#### [Exercise description]
Your answer must be one number: the count of lines below that include "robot".
** Record set follows **
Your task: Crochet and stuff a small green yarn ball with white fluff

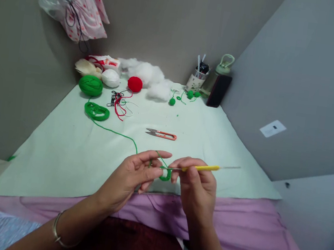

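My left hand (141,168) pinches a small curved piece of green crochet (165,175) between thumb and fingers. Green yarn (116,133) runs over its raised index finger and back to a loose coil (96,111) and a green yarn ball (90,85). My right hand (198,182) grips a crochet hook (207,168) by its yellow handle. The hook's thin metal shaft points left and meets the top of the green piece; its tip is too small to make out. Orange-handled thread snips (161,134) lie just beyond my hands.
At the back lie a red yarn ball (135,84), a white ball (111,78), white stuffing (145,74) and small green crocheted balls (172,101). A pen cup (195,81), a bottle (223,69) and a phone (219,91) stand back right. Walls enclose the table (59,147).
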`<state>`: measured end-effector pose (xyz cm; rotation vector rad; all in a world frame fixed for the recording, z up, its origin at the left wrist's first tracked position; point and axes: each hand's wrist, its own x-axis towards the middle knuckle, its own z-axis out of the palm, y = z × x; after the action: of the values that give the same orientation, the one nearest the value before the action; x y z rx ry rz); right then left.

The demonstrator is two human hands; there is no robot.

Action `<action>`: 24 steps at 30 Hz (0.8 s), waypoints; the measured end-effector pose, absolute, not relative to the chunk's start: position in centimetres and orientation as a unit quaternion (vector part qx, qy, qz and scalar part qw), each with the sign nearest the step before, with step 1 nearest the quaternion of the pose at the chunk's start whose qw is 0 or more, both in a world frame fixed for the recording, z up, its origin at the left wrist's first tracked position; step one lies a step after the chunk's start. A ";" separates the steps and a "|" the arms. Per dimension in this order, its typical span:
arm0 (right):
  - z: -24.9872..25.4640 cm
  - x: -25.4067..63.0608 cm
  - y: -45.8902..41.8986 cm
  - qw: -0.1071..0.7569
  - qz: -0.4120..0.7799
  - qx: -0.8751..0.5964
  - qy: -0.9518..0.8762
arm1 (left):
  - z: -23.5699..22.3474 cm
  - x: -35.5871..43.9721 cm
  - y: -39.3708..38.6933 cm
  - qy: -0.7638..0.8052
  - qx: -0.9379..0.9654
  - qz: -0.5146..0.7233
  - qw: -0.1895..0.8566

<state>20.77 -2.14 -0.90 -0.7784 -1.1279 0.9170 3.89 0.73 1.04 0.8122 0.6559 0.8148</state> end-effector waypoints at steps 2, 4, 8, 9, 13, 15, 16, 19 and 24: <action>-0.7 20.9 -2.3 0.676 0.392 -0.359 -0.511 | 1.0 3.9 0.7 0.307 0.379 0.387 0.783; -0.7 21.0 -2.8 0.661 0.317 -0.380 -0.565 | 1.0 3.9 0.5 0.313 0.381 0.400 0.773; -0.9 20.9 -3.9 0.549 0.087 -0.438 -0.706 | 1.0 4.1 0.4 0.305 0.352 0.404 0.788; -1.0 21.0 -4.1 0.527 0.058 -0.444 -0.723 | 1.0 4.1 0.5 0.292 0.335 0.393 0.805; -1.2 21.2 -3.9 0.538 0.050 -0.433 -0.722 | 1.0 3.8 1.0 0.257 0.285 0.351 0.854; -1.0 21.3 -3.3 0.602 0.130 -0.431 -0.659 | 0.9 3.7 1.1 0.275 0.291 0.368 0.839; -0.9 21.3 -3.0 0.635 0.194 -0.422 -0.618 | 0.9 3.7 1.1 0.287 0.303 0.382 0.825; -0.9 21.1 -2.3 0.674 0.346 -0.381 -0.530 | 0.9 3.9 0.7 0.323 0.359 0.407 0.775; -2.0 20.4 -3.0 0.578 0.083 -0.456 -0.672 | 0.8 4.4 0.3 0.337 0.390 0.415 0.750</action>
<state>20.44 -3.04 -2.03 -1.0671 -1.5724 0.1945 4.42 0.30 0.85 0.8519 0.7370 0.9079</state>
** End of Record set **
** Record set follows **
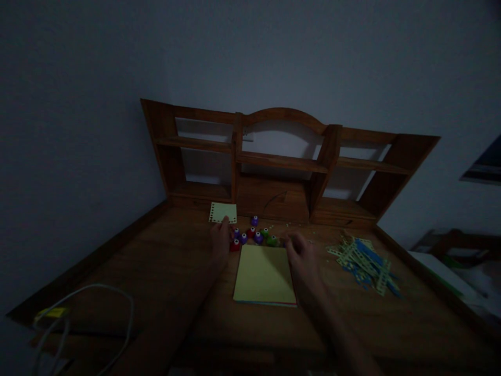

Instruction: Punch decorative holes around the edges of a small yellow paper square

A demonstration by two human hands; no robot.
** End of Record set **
#### [Solution]
2